A respeito do decreto assinado pelo bispo, a assessoria de comunicação da Semma afirma que a lei 670/2021, aprovada pela Câmara, prevê que o serviço seja prestado por empresas concessionárias no município. “Foi a forma definida para controlar, por exemplo, as questões das gratuidades para pessoas em vulnerabilidade. Toda vez que uma empresa de fora atua na cidade sem estar devidamente habilitada, o município reduz o número de velórios sociais”, afirma nota enviada pela Semma.
Serviço foi regulamentado ano passado
No ano passado, em 27 de outubro, o prefeito Adiló assinou um decreto que estabelece exigências que condicionam o funcionamento das empresas, além de padrões mínimos para cada tipo de serviço funerário prestado. Como se trata de um serviço público, é necessária uma autorização do Poder Executivo para que empresas façam a oferta de velórios, preparação e transporte de cadáveres e comercialização de produtos como urnas e caixões, por exemplo.
Este documento vai nortear um processo licitatório, que deve conceder os serviços funerários por 10 anos, mediante o pagamento de um valor de outorga a ser definido. O valor que for arrecadado a partir da concessão do serviço será dividido em 70% para o Fundo Municipal do Meio Ambiente (Fundema) e 30% à Fundação de Assistência Social (FAS). O Tribunal de Contas do Estado (TCE-RS) recebeu a minuta do edital ainda no ano passado e já retornou ao município com a validação do trâmite. O próximo passo será a realização de uma audiência pública, marcada para o dia 21 de março, a partir das 10h, no auditório da prefeitura.
A partir do edital, o município vai conhecer as empresas interessadas na prestação deste tipo de serviço. Atualmente, apenas o Grupo L. Formolo presta o serviço em Caxias. Nada impede que, na licitação, apenas esta empresa participe e cumpra os requisitos propostos pela prefeitura. Entretanto, para poder seguir atuando, ela terá que seguir as diretrizes pré-estabelecidas pela prefeitura, com um prazo definido para atuação.

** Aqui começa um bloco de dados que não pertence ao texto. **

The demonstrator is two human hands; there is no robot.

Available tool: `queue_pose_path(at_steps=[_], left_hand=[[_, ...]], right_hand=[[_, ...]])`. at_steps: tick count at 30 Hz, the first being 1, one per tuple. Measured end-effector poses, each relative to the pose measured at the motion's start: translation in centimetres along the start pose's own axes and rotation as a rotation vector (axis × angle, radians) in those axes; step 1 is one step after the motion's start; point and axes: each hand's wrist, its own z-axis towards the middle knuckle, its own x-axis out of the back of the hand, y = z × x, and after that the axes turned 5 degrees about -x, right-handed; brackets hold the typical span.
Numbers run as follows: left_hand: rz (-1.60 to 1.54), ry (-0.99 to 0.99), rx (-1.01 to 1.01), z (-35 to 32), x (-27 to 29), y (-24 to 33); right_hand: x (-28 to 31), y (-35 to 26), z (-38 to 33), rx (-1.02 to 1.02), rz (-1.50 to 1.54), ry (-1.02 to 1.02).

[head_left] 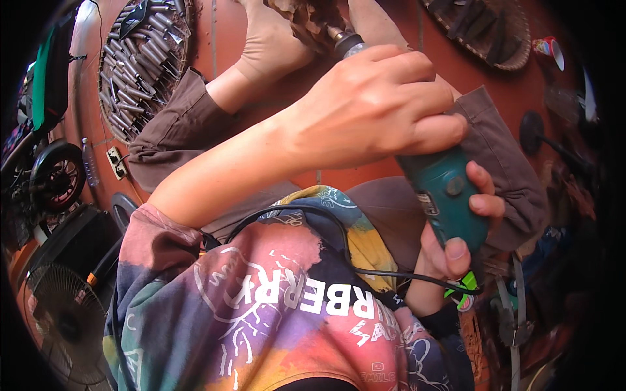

“A audiência será feita no prazo legal, em horário comercial tendo em vista a participação da população que achar poder contribuir com este assunto importante, e de representantes de entidades e de empresas interessadas no processo. Após levantadas todas as informações na audiência, as questões jurídicas e técnicas, se houver, serão encaminhadas e em seguida o edital da licitação será publicado”, explica nota enviada pela Secretaria do Meio Ambiente.
Assinaturas e rito da CPI
- São necessárias assinaturas de um terço dos parlamentares caxienses, ou seja, oito dos 23.
- Os vereadores que já assinaram o pedido de abertura da CPI dos serviços funerários: Adriano Bressan (PRD), Alexandre Bortoluz (Progressistas), Gladis Frizzo (MDB), Maurício Scalco (PL), Ricardo Zanchin (Novo) e Sandro Fantinel (PL).
- A Lei Orgânica Municipal estabelece que as CPIs "têm poderes de investigação próprios das autoridades judiciais, além de outros previstos no Regimento Interno, para apuração de fato determinado e por prazo certo".
- Já o regimento interno da Câmara diz que "as Comissões de Inquérito deverão ouvir os acusados e poderão determinar diligências, inquirir testemunhas, requisitar informações, requerer a convocação de secretários municipais ou equivalentes e praticar os atos indispensáveis para o esclarecimento dos fatos".